Consider now the function $b: \text{UB} \rightarrow \omega^\omega$, that associates to each tree $T$ in $\text{UB}$ its unique branch $b_T$. Is this function Borel?
This function is the restriction of the left-most branch function defined over ill-founded trees (possibly with multiple branches), which is $\sigma(\boldsymbol{\Sigma}_1^1)$-measurable, to $\text{UB}$. Can we in some way prove that this restriction is indeed Borel? Otherwise, do we a sort of counterexample?
Thanks
 A: This is not a complete answer, but it's too long for a comment. So, yeah, sorry.
I think the more subtle issue here is the complexity of $\text{UB}$.
First of, the set of trees is itself Borel, so that's not a problem. Indeed, one can describe it as
$$
\{T\subset \omega^{<\omega}: \forall s\in T\forall n (s\upharpoonright n\in T)\}
$$
Ignore this nonsense:

Now, $\text{UB}$ is easily seen to be analytic:


$$
T\in\text{UB}\iff \exists x\left[ \forall n (x\upharpoonright n\in T)\wedge \forall n\forall m (m\neq x(n)\to (x\upharpoonright n)^\frown m\not\in T\right]
$$


(I left out a bunch of $\in \omega$ after the quantifiers to make the formula more readable. Also, $\exists x$ really should be $\exists x\in\omega^\omega$, but that made the formatting awkward).
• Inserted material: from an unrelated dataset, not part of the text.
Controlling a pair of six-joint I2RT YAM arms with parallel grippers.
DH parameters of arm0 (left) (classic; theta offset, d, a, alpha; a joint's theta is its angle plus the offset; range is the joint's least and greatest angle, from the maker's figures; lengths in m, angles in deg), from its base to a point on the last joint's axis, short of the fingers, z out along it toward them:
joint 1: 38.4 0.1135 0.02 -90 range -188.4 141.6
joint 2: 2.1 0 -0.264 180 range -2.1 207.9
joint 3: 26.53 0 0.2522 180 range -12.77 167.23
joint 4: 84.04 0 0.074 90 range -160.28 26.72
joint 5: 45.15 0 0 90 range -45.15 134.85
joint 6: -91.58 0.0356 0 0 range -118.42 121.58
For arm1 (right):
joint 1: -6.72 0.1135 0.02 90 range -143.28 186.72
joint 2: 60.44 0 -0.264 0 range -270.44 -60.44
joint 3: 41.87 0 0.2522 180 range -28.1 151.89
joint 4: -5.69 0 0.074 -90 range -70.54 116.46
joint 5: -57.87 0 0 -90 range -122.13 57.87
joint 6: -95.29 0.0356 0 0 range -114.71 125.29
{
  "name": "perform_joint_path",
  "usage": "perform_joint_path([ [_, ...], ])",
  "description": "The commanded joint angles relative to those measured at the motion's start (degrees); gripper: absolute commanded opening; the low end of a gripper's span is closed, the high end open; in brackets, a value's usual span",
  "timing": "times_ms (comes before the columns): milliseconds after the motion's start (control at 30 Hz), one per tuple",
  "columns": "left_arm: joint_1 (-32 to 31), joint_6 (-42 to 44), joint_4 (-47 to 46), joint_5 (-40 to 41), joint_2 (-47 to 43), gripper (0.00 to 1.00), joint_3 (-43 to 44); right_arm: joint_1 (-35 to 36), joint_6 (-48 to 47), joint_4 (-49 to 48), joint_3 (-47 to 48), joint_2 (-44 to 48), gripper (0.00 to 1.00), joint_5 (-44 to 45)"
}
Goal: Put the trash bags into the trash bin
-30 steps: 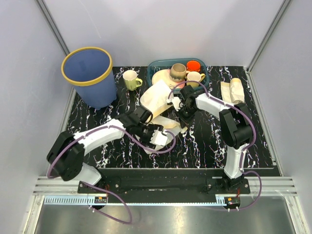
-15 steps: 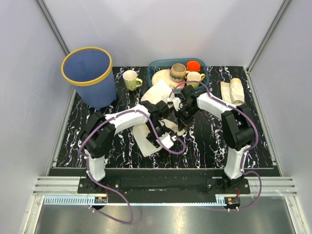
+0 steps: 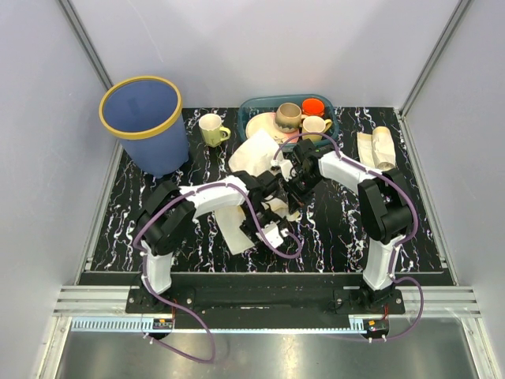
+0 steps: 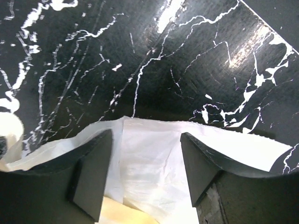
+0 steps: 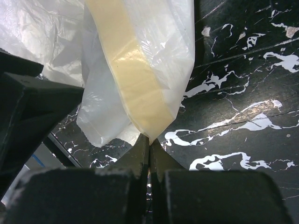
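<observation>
Left end effector (image 4: pixel 145 161): jaws wide apart, straddling a fold of the large trash bag (image 3: pixel 251 151), with film between the fingers (image 4: pixel 93 172) but no clamp on it. Right end effector (image 5: pixel 149 142): jaws pinched fully together on the bag's lower edge, at the tip of its yellowish band. The bag is mid-bench (image 3: pixel 331 229), partly lifted between the two arms and partly draped on the surface. The trash bin (image 3: pixel 162 146) is upright at the far left corner, well apart from the bag. The small bag bundle (image 3: pixel 376 147) lies at the far right of the bench, untouched.
</observation>
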Motion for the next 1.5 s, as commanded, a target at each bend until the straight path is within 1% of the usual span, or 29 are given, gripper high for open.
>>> perform_joint_path([
  [0, -0.3, 4.1, 2.6, -0.5, 2.2, 0.63, 1.4, -0.6, -0.4, -0.3, -0.2, 2.6, 0.00, -0.9],
  [200, -0.3, 3.8, 2.4, 0.7, 3.8, 0.58, 1.2, -1.6, -0.8, -0.4, -0.8, 2.9, 0.00, -0.4],
  [267, -0.4, 3.7, 2.3, 1.4, 4.5, 0.55, 1.4, -1.7, -0.9, -0.3, -0.9, 3.1, 0.00, -0.6],
  [400, -0.5, 5.3, 3.4, 2.3, 4.3, 0.40, 1.3, -1.7, -1.1, -0.5, -1.0, 2.7, 0.00, 0.4],
  [433, -0.6, 5.3, 3.8, 2.3, 4.0, 0.34, 1.2, -1.8, -1.3, -0.8, -1.4, 2.6, 0.00, 0.9],
  [500, -0.6, 5.4, 5.2, 2.1, 2.6, 0.29, 0.7, -2.2, -1.4, -1.6, -1.8, 2.5, 0.00, 2.7],
  [533, -0.6, 5.5, 5.5, 2.1, 2.2, 0.24, 0.5, -2.5, -1.5, -2.0, -2.1, 2.2, 0.00, 3.2],
  [600, -0.6, 5.2, 6.1, 1.9, 0.7, 0.17, -0.7, -3.3, -1.9, -2.8, -2.5, 2.1, 0.00, 4.7],
  [633, -0.6, 5.0, 6.4, 1.9, 0.1, 0.10, -1.2, -3.7, -2.0, -3.0, -2.8, 2.0, 0.00, 4.9],
  [733, -0.6, 4.6, 6.1, 2.1, -1.8, 0.00, -3.7, -4.5, -2.5, -3.3, -3.5, 2.1, 0.00, 5.0],
  [900, -0.6, 1.1, 4.7, 1.5, -5.4, 0.00, -7.1, -4.6, -2.5, -5.2, -5.4, 2.9, 0.00, 7.5],
  [1033, -0.6, -2.2, 1.0, 2.3, -9.9, 0.00, -11.5, -4.9, -2.4, -6.9, -7.0, 3.6, 0.00, 9.7],
  [1133, -0.7, -1.9, 1.1, 3.2, -12.6, 0.00, -14.4, -5.2, -2.5, -7.9, -7.9, 3.5, 0.00, 11.5],
  [1333, -0.6, -3.9, 2.6, 4.6, -16.2, 0.00, -17.7, -5.8, -3.1, -8.8, -9.0, 4.0, 0.00, 13.0],
  [1433, 0.0, -4.1, 5.0, 5.6, -19.8, 0.00, -20.3, -6.2, -3.3, -9.2, -10.0, 4.5, 0.00, 14.2],
  [1467, 0.2, -4.4, 5.7, 5.9, -22.3, 0.00, -21.6, -6.4, -3.3, -9.2, -10.1, 4.8, 0.00, 14.8],
])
However, it is not obvious to me that it is coanalytic. "There is at most one branch" is clearly a coanalytic condition, but I don't think the same is true of the condition "There exists a branch". Indeed, if it where, then the set $\text{WF}$ of reals which code a well-founded relation would be analytic, which is known to be false (see Jech, Set Theory, third edition, Corollary 25.13, page 487).
One can always describe $b$ by
$$
b(T)=x\iff \forall n (x\upharpoonright n\in T)
$$
which is obviously a Borel description.
Now, $\text{UB}$ is a subset of the Polish space of all trees on $\omega^{<\omega}$, so it has its own topology, but the Borel $\sigma$-algebra in that topology could differ from the restriction of ambient Borel $\sigma$-algebra.
TL;DR: What do you mean by Borel?